Along the lines of Justin Raimondo’s article about Jonah Goldberg and the Ledeen Doctrine, one of the most sickening yet, as far as I can tell, unremarked upon bits of hearsay in Bob Woodward’s new book, State of Denial, is about the bloodlust of Henry Kissinger, apparently as relayed to Woodward by former Bush speechwriter Mike Gerson. From page 408:
“Why did you support the Iraq war?” Gerson asked him.
“Because Afghanistan wasn’t enough,” Kissinger answered. In the conflict with radical Islam, he said, they want to humiliate us. “And we need to humiliate them.”
The lesson is fairly obvious, no?
The problem again is collectivism. “We,” “they.” It is irrelevant that the government and people of Iraq were innocent of the crimes of September 11th, and in fact had nothing to do with “radical Islam.” They are “they” to Henry Kissinger, and so now they’re dead – in order to “send a larger message.”

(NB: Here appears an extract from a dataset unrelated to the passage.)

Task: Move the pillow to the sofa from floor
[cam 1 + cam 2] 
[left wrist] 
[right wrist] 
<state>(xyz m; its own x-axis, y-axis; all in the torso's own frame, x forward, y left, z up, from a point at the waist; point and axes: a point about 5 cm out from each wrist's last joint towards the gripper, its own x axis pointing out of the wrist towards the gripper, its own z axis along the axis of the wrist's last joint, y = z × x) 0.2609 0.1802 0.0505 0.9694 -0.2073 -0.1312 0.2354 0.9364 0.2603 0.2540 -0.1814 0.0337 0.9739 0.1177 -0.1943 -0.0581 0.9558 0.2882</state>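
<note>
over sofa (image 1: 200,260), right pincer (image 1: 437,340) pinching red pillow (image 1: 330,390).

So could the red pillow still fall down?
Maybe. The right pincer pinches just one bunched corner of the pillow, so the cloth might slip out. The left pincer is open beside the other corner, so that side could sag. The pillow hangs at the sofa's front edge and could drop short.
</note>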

Too bad the Bush regime still hasn’t captured or killed Osama bin Laden or Ayman al-Zawahiri. Instead, last May, Emperor Bush apologized and explained how he wishes he’d never said he wanted bin Laden brought in “dead or alive” for his crimes, since we might have “misinterpreted” his words to mean he was going to hold the actual perpetrators of the attacks responsible, rather than untold numbers of innocent people.